→ **Exercise instructions**
Among the entries below, how many lines hold "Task"? Reply with the number only.

[[ Given data open ]]

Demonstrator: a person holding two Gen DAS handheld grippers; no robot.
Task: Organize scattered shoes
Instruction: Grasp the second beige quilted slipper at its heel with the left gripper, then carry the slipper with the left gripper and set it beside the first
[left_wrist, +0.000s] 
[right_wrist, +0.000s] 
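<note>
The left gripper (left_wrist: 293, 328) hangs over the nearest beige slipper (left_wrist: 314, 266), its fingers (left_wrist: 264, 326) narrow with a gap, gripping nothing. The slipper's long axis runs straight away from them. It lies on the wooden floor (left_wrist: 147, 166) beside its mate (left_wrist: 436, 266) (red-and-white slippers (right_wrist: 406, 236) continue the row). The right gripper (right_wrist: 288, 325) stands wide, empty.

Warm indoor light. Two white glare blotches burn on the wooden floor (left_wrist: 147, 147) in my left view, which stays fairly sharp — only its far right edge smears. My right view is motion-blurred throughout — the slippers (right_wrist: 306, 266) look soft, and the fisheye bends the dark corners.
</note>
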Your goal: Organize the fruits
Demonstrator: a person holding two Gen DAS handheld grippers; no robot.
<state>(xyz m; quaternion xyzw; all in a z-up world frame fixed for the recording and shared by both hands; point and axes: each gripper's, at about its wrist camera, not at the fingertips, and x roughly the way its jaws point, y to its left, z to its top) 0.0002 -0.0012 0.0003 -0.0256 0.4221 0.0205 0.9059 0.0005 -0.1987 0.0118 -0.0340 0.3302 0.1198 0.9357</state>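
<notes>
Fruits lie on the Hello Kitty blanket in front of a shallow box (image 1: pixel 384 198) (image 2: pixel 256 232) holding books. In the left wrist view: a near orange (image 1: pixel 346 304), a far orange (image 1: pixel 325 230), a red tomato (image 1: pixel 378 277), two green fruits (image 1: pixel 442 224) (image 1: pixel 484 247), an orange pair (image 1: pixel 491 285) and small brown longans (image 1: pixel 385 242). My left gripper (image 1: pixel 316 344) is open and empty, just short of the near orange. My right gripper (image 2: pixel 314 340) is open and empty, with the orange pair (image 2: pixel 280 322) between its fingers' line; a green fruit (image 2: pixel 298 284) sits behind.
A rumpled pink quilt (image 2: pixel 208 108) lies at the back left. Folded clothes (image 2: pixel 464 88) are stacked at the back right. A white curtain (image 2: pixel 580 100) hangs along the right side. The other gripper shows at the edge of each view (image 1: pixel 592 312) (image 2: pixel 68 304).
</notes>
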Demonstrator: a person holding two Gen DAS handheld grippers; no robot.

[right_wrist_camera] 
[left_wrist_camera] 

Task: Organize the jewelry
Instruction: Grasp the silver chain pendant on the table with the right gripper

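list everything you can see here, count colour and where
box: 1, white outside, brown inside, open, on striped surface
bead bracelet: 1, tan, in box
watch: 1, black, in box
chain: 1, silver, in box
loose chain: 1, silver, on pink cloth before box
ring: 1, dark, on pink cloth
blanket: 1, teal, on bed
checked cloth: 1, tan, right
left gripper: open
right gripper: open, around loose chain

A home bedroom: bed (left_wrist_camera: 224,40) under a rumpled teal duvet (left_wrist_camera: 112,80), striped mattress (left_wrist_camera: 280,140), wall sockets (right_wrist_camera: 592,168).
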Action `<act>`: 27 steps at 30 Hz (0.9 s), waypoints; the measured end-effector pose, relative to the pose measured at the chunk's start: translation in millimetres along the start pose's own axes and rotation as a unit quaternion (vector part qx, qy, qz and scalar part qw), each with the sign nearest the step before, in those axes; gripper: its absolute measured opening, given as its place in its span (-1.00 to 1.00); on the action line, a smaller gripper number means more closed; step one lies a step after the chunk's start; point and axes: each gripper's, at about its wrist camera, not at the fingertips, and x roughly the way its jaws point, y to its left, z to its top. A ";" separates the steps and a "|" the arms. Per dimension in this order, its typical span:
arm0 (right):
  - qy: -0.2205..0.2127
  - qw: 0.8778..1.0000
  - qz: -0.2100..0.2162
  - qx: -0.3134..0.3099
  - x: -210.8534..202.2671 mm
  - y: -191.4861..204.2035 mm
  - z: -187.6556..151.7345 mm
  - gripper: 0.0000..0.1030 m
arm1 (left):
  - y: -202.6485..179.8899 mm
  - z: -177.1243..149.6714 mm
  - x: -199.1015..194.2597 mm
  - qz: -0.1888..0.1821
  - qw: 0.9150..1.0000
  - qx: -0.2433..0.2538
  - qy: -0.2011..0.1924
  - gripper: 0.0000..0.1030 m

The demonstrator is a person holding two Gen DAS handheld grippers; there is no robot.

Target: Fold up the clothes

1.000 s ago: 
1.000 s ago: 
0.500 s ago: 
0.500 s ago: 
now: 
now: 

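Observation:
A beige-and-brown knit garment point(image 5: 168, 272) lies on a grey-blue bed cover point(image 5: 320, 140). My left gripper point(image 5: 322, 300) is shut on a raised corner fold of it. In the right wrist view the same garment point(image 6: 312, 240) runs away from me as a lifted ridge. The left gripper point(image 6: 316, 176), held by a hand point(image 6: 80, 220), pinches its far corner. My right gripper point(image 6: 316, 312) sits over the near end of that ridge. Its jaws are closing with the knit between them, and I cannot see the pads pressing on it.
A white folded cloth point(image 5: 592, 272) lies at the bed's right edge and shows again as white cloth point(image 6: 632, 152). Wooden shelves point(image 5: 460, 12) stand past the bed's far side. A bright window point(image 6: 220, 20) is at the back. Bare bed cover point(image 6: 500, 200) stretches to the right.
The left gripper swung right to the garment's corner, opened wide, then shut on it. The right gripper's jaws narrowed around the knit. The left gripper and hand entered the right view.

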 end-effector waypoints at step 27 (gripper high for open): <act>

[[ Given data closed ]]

→ **Reply**
2